## ASSIGNMENT:
In the entries below, find the line with "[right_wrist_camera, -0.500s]" and the line with "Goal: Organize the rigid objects". Return those two lines and all lines between them, exactly.

START MATERIAL SUPPLIED

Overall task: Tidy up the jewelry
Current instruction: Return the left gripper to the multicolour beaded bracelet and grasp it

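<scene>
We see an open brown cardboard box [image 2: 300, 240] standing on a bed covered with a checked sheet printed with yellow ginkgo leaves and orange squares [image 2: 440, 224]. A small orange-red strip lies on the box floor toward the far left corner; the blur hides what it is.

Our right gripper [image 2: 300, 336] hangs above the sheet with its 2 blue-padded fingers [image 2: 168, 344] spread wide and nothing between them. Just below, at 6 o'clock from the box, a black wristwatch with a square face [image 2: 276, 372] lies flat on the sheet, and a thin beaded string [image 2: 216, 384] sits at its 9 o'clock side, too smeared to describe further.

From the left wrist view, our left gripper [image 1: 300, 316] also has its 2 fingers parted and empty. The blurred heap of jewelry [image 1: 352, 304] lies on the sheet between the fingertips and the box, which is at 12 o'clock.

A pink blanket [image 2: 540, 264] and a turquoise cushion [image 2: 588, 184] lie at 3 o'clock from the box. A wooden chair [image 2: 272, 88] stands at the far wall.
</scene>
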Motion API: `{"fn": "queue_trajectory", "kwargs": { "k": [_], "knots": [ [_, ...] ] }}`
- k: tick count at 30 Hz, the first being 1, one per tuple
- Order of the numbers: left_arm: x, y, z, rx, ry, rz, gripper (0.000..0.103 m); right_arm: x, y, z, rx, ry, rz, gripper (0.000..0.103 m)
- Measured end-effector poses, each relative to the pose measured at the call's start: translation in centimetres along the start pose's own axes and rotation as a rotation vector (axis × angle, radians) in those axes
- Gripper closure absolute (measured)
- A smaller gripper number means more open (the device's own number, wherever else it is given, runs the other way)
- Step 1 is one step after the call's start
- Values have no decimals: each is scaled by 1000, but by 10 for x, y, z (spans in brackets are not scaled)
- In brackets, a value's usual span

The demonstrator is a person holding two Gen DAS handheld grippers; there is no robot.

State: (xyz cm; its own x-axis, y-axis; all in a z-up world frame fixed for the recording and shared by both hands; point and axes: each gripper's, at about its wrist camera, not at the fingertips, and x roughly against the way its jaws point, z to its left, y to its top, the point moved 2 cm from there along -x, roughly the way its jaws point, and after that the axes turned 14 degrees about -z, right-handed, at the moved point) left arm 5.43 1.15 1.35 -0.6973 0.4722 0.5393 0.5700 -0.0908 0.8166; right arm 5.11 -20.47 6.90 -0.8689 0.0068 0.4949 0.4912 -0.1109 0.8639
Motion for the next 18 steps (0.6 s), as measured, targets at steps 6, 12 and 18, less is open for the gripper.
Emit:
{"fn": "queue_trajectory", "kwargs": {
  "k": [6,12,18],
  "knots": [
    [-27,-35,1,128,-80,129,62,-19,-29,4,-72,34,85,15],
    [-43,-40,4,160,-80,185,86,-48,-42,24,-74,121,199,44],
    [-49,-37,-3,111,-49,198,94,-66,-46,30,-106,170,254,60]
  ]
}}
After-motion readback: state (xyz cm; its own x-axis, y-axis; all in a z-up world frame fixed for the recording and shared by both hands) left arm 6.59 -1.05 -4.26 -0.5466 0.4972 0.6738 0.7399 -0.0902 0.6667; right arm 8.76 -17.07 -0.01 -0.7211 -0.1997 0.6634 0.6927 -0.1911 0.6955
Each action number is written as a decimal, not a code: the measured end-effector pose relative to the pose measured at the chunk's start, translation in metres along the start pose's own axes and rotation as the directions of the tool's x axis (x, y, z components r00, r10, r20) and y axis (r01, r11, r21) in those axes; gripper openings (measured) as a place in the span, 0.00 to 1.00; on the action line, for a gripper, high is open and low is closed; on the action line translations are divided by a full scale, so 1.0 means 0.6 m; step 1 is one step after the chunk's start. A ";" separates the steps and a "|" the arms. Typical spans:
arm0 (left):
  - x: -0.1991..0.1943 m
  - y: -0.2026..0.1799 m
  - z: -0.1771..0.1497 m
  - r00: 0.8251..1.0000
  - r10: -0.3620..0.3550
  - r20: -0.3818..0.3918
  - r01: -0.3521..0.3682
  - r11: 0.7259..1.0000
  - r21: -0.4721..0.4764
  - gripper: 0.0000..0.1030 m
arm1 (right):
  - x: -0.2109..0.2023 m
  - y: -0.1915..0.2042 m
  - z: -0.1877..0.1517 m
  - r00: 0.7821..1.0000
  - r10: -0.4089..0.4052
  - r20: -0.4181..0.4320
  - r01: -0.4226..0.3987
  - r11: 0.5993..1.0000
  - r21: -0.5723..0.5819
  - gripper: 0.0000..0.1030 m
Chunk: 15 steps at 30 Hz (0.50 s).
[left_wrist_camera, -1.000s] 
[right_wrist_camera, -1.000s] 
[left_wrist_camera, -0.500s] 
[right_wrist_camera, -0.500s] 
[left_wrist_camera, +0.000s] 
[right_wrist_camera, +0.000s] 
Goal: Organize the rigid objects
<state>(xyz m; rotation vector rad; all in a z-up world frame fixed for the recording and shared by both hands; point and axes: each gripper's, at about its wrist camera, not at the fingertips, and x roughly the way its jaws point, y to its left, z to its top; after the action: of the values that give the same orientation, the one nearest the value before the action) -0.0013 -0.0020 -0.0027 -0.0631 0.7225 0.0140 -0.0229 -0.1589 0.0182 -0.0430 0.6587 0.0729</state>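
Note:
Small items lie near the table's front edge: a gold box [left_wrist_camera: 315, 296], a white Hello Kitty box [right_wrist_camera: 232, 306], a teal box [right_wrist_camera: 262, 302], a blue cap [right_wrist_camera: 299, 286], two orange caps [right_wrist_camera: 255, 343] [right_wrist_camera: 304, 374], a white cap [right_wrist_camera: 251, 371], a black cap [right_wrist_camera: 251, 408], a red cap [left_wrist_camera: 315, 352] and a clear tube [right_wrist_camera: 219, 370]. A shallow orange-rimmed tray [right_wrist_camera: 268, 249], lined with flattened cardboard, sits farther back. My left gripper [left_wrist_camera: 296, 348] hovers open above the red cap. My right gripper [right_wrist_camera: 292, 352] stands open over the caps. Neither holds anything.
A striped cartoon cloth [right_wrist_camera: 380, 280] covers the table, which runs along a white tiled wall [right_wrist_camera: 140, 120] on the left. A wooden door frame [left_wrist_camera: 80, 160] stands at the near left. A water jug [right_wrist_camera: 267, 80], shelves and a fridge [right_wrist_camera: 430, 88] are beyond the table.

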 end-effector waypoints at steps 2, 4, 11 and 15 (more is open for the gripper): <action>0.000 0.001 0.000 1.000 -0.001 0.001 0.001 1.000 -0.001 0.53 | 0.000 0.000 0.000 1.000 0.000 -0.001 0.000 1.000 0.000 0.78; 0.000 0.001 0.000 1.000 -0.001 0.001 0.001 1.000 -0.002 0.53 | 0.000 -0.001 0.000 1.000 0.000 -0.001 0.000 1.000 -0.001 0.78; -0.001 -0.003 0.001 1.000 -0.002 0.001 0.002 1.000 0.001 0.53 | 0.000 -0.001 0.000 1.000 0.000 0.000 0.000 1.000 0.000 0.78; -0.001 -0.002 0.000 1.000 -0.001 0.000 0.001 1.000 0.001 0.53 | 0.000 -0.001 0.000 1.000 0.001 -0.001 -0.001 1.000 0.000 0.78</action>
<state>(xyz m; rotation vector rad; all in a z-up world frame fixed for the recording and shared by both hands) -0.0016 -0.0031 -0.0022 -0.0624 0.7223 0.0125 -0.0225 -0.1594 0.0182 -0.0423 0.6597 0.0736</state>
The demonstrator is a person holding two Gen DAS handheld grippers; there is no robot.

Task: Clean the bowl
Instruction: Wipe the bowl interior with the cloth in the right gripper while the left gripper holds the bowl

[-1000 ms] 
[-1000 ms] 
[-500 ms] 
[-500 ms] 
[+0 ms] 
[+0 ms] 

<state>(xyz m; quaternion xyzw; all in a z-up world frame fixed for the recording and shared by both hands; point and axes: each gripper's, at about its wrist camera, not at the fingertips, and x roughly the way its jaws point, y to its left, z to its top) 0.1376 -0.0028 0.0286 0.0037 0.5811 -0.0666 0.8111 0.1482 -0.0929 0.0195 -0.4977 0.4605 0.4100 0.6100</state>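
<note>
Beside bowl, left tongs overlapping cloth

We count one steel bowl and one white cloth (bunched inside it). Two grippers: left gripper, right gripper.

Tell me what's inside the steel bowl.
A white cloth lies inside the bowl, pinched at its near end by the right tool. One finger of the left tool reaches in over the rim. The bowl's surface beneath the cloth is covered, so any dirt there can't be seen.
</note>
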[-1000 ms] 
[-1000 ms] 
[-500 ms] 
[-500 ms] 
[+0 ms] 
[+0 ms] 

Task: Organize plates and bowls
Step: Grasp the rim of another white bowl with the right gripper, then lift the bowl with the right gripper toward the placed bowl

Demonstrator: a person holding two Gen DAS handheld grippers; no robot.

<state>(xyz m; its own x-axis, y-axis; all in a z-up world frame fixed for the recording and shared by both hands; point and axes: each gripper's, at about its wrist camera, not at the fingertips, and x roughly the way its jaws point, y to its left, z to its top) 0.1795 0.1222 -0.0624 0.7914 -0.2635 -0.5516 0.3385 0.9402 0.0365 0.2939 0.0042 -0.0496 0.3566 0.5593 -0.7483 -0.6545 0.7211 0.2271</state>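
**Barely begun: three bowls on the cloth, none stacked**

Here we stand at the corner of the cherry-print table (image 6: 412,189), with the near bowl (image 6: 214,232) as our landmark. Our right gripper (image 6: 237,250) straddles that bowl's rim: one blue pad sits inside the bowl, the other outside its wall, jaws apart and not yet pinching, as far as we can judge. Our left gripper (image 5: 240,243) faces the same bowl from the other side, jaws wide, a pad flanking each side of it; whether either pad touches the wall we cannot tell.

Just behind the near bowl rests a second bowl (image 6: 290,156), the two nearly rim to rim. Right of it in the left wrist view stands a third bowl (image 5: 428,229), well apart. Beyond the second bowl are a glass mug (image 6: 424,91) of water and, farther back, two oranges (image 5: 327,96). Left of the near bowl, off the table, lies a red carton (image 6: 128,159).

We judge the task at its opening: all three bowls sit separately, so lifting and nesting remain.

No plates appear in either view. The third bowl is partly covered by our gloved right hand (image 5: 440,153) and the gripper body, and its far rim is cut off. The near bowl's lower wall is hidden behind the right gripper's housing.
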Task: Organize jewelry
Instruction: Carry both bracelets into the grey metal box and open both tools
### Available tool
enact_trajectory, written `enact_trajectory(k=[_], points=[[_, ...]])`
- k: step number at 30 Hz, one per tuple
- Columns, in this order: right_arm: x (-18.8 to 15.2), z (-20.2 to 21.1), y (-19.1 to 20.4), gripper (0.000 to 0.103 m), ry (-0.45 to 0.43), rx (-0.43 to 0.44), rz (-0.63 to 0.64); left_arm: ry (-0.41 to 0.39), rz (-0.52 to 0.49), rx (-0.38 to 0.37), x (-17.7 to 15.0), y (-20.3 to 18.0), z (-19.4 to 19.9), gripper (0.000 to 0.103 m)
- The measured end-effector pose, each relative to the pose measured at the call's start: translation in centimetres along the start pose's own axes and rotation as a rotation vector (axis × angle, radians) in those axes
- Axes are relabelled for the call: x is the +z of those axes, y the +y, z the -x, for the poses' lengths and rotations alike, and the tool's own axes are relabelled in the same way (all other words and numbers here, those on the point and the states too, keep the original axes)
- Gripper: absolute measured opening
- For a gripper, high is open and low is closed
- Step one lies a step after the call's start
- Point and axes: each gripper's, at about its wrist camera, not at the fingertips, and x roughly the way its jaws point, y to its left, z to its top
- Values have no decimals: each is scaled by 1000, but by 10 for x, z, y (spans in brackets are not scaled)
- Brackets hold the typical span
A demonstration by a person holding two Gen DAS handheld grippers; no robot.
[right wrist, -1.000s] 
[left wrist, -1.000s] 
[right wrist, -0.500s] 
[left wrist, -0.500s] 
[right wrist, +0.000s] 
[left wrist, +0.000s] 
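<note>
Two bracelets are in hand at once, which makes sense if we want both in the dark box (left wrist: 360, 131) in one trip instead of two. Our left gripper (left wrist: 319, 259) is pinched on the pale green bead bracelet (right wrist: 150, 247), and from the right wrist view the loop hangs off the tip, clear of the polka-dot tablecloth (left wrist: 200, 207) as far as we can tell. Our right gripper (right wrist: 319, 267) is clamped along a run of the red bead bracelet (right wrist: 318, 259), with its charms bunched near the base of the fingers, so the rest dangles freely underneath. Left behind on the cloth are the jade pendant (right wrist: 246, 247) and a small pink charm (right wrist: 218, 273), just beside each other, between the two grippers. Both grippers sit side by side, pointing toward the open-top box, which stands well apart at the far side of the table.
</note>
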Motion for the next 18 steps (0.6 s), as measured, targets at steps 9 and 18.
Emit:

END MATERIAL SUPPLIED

## SOLUTION FOR THIS PROBLEM:
[right_wrist_camera, -0.500s] 
[left_wrist_camera, +0.000s] 
[right_wrist_camera, +0.000s] 
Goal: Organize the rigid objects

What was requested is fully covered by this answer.